Title/Position

Senior Organizer

Department

Field

Pronouns

She/Her/Hers

Sonya López joined the ACLU of Florida staff in August 2022 during election season as a Voting Rights Organizer, where she worked closely with the Miami-Dade community to provide voter education and promote voter turnout. In December 2022, she became the Statewide Immigrants’ Justice Organizer, and currently focuses on community organizing to gain supporters and volunteers that uplift immigration rights for Floridians. 

As a Hispanic New Mexican native, she has witnessed the difficulties immigrants face when coming to a border state and has a deep admiration for her Hispanic community.

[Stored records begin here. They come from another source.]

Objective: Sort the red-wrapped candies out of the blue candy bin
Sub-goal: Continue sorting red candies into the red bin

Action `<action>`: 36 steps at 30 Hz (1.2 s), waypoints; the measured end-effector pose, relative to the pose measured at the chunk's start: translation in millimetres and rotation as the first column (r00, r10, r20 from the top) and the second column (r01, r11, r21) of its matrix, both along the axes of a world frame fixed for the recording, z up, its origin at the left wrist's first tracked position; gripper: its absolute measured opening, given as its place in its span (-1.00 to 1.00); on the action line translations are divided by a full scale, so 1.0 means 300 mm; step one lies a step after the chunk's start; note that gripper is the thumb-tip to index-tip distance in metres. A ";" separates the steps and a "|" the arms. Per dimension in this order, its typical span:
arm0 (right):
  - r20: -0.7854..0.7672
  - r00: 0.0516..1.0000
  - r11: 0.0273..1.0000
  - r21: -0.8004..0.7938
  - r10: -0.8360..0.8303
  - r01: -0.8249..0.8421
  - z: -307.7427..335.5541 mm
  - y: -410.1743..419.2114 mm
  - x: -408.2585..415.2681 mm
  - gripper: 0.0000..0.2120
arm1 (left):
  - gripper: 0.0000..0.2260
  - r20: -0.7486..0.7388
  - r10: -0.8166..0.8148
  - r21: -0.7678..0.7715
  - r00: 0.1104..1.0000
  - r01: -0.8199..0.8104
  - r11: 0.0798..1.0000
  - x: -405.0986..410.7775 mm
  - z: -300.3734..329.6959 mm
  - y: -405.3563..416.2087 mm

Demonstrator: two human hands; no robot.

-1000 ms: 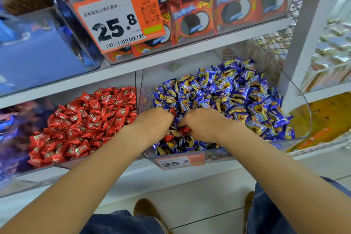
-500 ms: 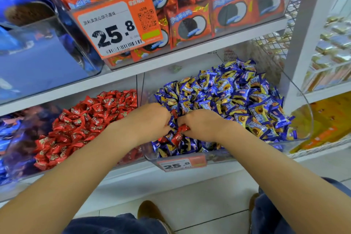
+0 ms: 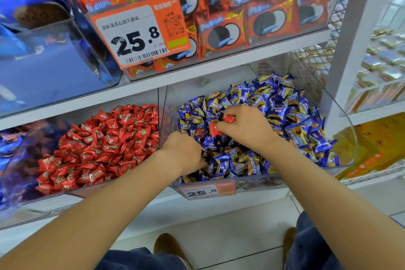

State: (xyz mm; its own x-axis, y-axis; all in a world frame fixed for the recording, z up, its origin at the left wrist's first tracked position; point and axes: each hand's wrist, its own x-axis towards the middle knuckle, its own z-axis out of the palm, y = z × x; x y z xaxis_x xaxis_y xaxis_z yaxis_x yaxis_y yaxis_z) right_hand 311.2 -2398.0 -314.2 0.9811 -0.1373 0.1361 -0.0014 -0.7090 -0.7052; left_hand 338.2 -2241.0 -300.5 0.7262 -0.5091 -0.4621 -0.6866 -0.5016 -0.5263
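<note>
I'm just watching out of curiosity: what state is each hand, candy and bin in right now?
Right hand: pinching red candies.
Left hand: dug into the blue candies, grip hidden.
Blue candy bin: heaped full.
Red candy bin: heaped with red-wrapped candies.

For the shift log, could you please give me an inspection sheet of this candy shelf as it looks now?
Surface: white shelf carrying clear bins.
Job's things: blue candy bin heaped with blue candies; red candies held above them; red candy bin to its left.
Clutter: nothing seen.
Hands: right hand pinches red candies; left hand digs into the blue pile, fingers hidden.
Cables: nothing seen.
Surroundings: cookie packs and price tag on the shelf above.
</note>
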 end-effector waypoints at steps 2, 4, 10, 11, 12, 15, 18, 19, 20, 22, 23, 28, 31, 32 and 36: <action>-0.026 0.999 0.991 0.127 -0.032 0.035 0.010 -0.001 0.007 -0.68 | -0.52 0.007 0.005 0.001 1.000 -0.005 1.000 -0.006 -0.014 -0.004; -0.071 0.996 0.968 0.242 -0.056 0.072 0.019 -0.005 0.015 -0.65 | -0.59 -0.016 0.013 -0.035 1.000 -0.014 0.999 -0.013 -0.021 -0.002; -0.185 0.975 0.898 0.398 -0.123 0.189 0.012 -0.011 0.039 -0.70 | -0.86 -0.047 0.003 -0.408 0.999 -0.022 0.913 -0.009 0.021 0.052; -0.196 0.974 0.900 0.395 -0.116 0.186 0.010 -0.009 0.043 -0.75 | -0.90 -0.043 0.006 -0.465 0.999 -0.025 0.885 -0.006 0.036 0.061; -0.213 0.972 0.905 0.385 -0.102 0.180 0.009 -0.004 0.045 -0.80 | -0.90 -0.047 0.012 -0.518 0.999 -0.035 0.854 -0.005 0.051 0.070; -0.210 0.976 0.919 0.371 -0.053 0.130 0.015 0.018 0.043 -0.73 | -0.91 -0.143 0.040 -0.711 0.989 -0.131 0.691 0.007 0.098 0.102; -0.118 0.992 0.928 0.372 0.039 0.008 0.046 0.053 0.029 -0.73 | -0.92 -0.391 0.080 -0.882 0.917 -0.398 0.251 0.002 0.126 0.142; -0.093 0.993 0.923 0.383 0.077 -0.036 0.062 0.070 0.023 -0.78 | -0.89 -0.479 0.077 -0.875 0.875 -0.482 0.038 -0.006 0.132 0.158; -0.080 0.991 0.917 0.394 0.107 -0.067 0.079 0.089 0.013 -0.82 | -0.86 -0.571 0.066 -0.814 0.818 -0.554 -0.172 -0.014 0.131 0.180; -0.058 0.991 0.906 0.415 0.121 -0.086 0.104 0.132 -0.007 -0.86 | -0.83 -0.736 -0.002 -0.591 0.677 -0.644 -0.485 -0.028 0.126 0.233; -0.038 0.992 0.902 0.423 0.119 -0.092 0.111 0.157 -0.020 -0.87 | -0.82 -0.781 -0.035 -0.497 0.624 -0.654 -0.570 -0.029 0.119 0.266; 0.073 0.981 0.932 0.307 0.178 -0.191 0.184 0.379 -0.007 -0.81 | -0.85 -0.831 0.098 -0.466 0.548 -0.587 -0.662 0.000 0.090 0.455; 0.018 0.966 0.959 0.113 0.258 -0.258 0.192 0.546 0.082 -0.88 | -0.90 -0.846 0.217 -0.502 0.487 -0.591 -0.631 0.034 0.088 0.541; -0.058 0.951 0.952 0.071 0.303 -0.299 0.182 0.588 0.118 -0.77 | -0.86 -0.854 0.230 -0.495 0.466 -0.595 -0.633 0.048 0.091 0.564; -0.342 0.831 0.882 -0.015 0.438 -0.471 0.161 0.627 0.173 -0.30 | -0.68 -0.922 0.003 -0.280 0.388 -0.660 -0.697 0.091 0.133 0.647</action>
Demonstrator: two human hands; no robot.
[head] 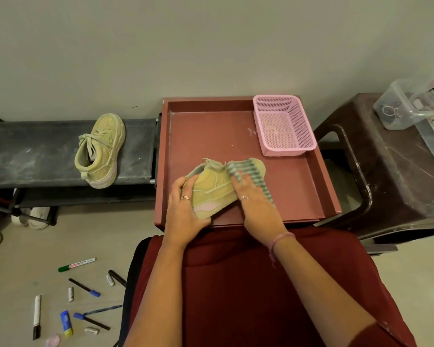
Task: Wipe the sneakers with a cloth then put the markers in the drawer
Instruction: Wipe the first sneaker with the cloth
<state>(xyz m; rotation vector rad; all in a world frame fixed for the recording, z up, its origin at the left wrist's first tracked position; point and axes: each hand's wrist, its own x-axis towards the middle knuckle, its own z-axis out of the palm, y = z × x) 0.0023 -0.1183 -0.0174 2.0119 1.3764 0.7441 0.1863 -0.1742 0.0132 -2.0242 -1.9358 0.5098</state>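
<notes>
— What's beyond the fingers (238, 180)?
— A plain pale wall (186, 41), evenly lit. Left of them, a low dark bench (35, 151) stands against it, its top scuffed with pale dust.
— And right?
— A brown plastic stool (391, 171). Below and left, glossy beige floor (15, 276).

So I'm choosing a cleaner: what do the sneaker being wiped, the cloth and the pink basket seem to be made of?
The sneaker looks like matte suede or a similar napped fabric: dull yellow-green, no shine, stitched panels. The cloth seems a soft ribbed microfibre or chenille, going by its raised grey-green ridges. The pink basket looks like moulded plastic, with an even perforated mesh and a smooth rim.
</notes>
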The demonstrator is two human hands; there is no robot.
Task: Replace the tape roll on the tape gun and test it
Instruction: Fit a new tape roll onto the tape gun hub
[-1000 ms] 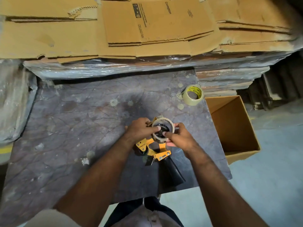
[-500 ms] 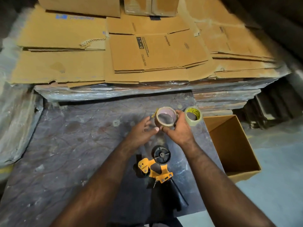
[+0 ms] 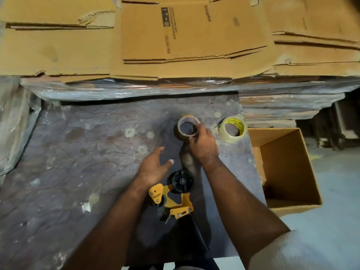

While embracing living in Florida and working a new position at the ACLU of Florida, she finds common ground in the strong Hispanic communities throughout Florida.

Before joining the ACLU of Florida, she worked in Washington, D.C. as a Senate staffer for Senator Ben R. Luján (D-NM). While working in the U.S. Capitol, she aided in a variety of civil justice policy issues such as gun violence prevention, immigration, civil rights, voting rights, and government reform. She spent five years working for the constituents of New Mexico, both in the state and on Capitol Hill, gaining a passion for policy advocacy and working for communities that are often underserved and most at risk of their civil right being taken away. 

Working as an organizer she has leaned on her foundation of working for constituents by helping them receive federal help with their USCIS immigration cases, Veteran’s VA benefits, Social Security, Medicaid, and Medicare all with compassion and gratitude to be of service to others.

Sonya received her undergraduate degree from the University of New Mexico, where she double majored with a B.A. in Political Science and Spanish, and a minor in Communications.